Una proiezione nel corso della Summer school
Gli oltre ottanta partecipanti, provenienti da tutto il Mezzogiorno, si sono potuti confrontare in un contesto di vivacità culturale animato dal chiaro intento dei fondatori di offrire uno strumento di crescita intellettuale condiviso, oltre gli steccati della cattedra.
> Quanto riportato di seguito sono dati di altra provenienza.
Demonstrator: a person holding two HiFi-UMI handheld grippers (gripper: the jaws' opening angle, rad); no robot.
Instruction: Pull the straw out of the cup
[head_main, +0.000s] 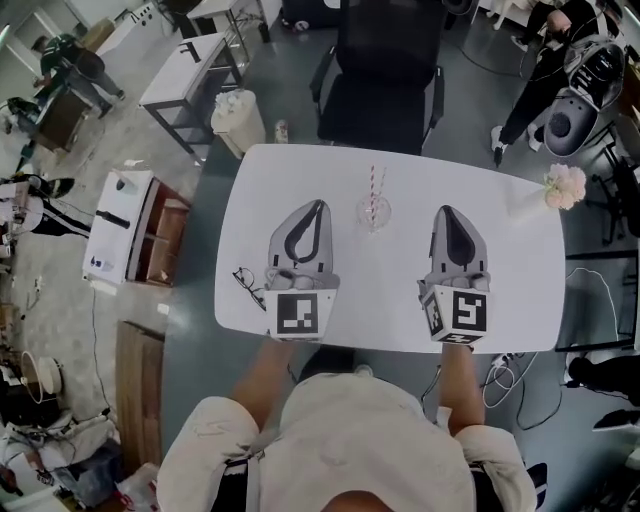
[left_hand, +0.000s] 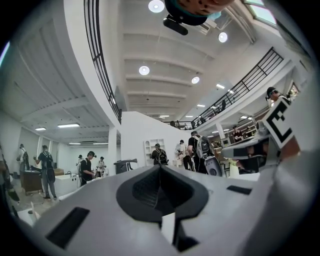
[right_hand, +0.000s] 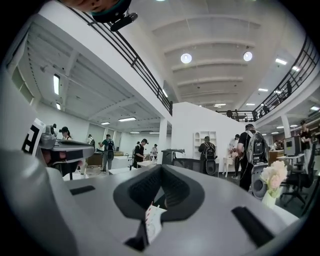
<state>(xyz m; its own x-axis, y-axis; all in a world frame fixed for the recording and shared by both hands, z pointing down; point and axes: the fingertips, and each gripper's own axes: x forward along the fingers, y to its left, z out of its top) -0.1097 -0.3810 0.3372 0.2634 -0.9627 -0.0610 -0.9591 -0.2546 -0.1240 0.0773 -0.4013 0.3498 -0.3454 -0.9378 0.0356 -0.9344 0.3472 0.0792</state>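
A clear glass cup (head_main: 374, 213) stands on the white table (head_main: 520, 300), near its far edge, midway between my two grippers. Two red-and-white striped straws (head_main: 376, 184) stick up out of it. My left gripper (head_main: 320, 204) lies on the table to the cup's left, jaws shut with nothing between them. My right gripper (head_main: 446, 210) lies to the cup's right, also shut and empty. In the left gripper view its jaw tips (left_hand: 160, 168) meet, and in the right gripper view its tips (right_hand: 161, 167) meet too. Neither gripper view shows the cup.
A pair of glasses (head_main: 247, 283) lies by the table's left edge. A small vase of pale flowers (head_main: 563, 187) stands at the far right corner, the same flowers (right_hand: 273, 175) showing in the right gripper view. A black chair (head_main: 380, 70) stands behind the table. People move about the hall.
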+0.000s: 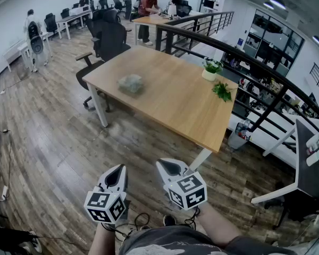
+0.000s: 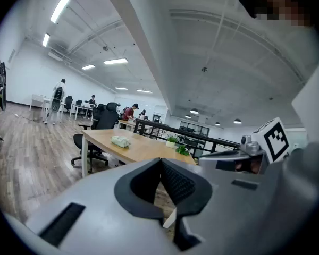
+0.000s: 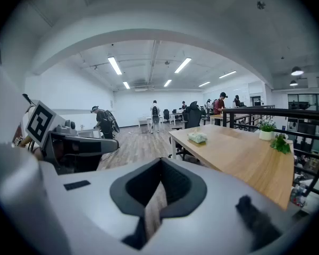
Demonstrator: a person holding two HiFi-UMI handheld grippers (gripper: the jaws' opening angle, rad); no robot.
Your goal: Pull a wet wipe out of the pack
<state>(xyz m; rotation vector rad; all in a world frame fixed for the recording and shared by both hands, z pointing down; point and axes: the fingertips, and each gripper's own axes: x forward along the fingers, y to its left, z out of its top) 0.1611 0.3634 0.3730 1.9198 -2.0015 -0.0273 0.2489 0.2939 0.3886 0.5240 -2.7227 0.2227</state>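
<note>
Open-plan office flooring surrounds a long wooden table [image 1: 170, 97]. The wet wipe pack [image 1: 131, 83] lies on the table at the upper centre of the head view, well apart from both tools. At the bottom of that view, the left gripper [image 1: 116, 170] and right gripper [image 1: 168, 167] are each fully closed on nothing. Closing in likely comes first; then 1 gripper should pin the pack while the other opens and pinches a wipe.

Pretty clearly a big open-plan office: long wooden desk [image 1: 170, 100] mid-frame with a black office chair [image 1: 107, 41] at its upper-left end, more desks [image 1: 74, 16] and people [image 1: 147, 7] along the top edge, strip lights [image 3: 115, 65] on the ceiling.
</note>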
Il dibattito/confronto sul tema LeNa(rra)zioni ha assunto come elementi di partenza quelli secondo cui la coscienza del popolo sarebbe dunque narrazione, storia tramandata, linguaggio vivente, prima ancora che diritto, istituzioni, forme politiche e sociali.
L’organizzazione politica e sociale quale fattore culturale connoterebbe, dunque, una nazione e i suoi caratteri e, di converso, la convivenza e la pratica della vita vissuta sotto certe regole, uniformerebbero gli individui a un comune carattere nazionale.
La questione, sin dai suoi esordi, non è affatto di poco momento per la storia sociale, giuridica, politica, culturale, istituzionale dell’Occidente: si giocano qui concetti quali cultura, natura, razza, religione, civiltà, legge, narrazione, universalità. Il concetto di identità entra in gioco e in tensione se la cultura è una sola, eterna e immutabile, in una realtà storica viva e cangiante.
Un momento dell'intervento di Lia Levi
Analizzare strade di narrazione storica della nazione, dei suoi assetti istituzionali, sociali, giuridici, politici, estetici, comporta il confronto con tre snodi di senso: «vi è in primo luogo la variabile naturale, in virtù della quale la nazione si definisce attraverso il riferimento a elementi quali la razza, l’etnia, la stirpe, la consanguineità o, più genericamente, un’origine comune" (Tuccari, 2000).
"Vi è poi la variabile culturale, che fonda la nazione e le forme della coscienza nazionale su fattori quali la lingua, le tradizioni, la religione, le memorie storiche, lo spirito del popolo; oppure, ancora, un complesso di relazioni più o meno stabili con un determinato territorio. E vi è infine la variabile politica, che pone al centro della nazione e dei meccanismi di riconoscimento da essa prodotti l’appartenenza - da realizzare o da consolidare - a un sistema di istituzioni politico-territoriali comuni, oppure il riferimento a una comune volontà politica» (Tuccari, 2000).
Ogni nazione, sostiene Foucault, è una costruzione di tipo testuale e ideologico, che permea di sé il canone letterario e insieme i discorsi critico-scientifici. Questo paradigma, applicato alle realtà nazionali globalizzate dai grandi esodi, delinea l’ambito di un linguaggio appartenente a ogni singola nazione.
Organizzatori e relatori della Summer school Odisseuro
La comunità di Odisseuro è già al lavoro per la quinta edizione, nella consapevolezza che quest’esperienza si rinnova e si rafforza ogni anno.
Momenti di grande emozione, durante la Summer School, sono stati quelli che Gerta Human Reports, col suo presidente, Angelo Di Giorgio, ha dedicato alla proiezione del documentario pluripremiato 20 giorni a Mariupol e del reportage sul 7 ottobre Screams before Silence, oltre che all’inaugurazione della mostra fotografica israelo-palestinese Heimat di Stefania Mazzone.